**Task to complete**
Your task is to copy each line of the records that includes the string "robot".
════
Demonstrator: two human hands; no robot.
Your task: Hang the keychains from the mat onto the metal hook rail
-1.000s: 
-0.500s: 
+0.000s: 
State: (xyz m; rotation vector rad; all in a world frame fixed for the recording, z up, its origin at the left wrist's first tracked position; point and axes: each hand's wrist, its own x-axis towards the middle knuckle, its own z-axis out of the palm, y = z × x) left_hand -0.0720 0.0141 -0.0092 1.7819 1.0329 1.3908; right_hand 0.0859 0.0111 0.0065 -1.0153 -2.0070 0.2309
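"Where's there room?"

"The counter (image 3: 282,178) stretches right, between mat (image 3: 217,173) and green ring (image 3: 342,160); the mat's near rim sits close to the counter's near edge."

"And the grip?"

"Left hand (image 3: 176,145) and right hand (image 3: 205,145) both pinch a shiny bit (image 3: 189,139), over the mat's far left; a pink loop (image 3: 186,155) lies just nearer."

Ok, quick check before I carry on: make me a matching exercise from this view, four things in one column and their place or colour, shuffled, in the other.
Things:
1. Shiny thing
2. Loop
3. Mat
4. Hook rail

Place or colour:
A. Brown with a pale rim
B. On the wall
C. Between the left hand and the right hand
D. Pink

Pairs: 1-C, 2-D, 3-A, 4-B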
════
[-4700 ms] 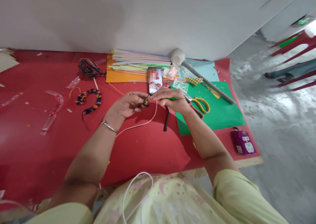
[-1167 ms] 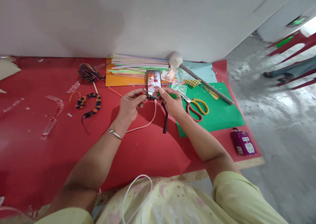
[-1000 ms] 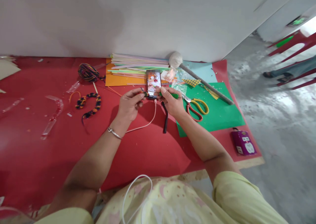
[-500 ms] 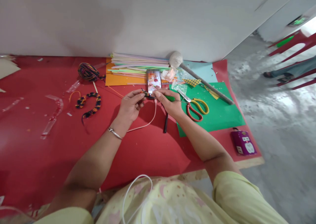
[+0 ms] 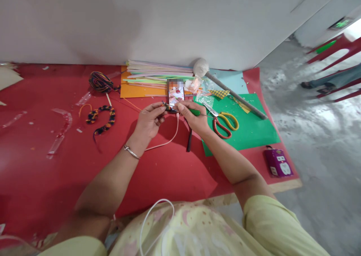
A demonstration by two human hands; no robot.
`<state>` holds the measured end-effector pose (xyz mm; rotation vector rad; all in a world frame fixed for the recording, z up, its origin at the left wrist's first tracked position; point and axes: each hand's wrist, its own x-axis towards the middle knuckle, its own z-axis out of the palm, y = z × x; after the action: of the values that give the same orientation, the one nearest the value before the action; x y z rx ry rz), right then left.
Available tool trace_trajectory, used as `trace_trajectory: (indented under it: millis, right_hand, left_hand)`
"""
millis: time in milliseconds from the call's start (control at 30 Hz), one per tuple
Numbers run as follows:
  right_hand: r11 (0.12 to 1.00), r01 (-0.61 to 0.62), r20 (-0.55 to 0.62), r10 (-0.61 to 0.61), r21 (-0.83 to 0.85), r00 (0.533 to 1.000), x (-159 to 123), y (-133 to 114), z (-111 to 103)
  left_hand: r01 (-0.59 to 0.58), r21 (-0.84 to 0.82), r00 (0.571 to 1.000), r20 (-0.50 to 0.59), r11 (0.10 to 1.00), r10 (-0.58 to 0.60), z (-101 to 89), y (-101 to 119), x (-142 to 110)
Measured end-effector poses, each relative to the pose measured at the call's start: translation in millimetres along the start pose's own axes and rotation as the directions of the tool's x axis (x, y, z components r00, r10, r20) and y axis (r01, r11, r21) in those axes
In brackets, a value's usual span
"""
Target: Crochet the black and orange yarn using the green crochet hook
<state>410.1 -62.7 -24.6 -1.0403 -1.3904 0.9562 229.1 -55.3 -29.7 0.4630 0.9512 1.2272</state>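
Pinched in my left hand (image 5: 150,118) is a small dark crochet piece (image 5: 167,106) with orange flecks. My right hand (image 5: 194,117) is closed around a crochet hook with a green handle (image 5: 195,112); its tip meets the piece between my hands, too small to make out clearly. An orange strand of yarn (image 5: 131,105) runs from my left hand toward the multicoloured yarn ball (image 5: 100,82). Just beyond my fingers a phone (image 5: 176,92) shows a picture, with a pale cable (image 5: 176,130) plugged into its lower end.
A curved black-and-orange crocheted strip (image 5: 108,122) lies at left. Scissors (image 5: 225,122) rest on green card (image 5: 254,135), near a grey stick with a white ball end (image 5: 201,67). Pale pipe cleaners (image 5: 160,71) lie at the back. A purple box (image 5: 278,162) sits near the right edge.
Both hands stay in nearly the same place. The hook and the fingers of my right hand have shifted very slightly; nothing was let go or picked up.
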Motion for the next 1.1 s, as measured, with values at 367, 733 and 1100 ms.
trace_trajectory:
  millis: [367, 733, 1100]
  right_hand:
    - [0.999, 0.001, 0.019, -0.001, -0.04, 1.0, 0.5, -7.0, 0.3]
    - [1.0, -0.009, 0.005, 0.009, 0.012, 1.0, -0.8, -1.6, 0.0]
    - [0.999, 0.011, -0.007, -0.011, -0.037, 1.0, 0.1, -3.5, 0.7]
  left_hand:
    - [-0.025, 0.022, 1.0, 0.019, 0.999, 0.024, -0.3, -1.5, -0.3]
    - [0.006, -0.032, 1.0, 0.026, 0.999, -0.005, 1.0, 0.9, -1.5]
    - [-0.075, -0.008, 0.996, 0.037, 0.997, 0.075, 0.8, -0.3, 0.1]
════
**Reply**
Demonstrator: two human hands; no robot.
A demonstration by two human hands; no robot.

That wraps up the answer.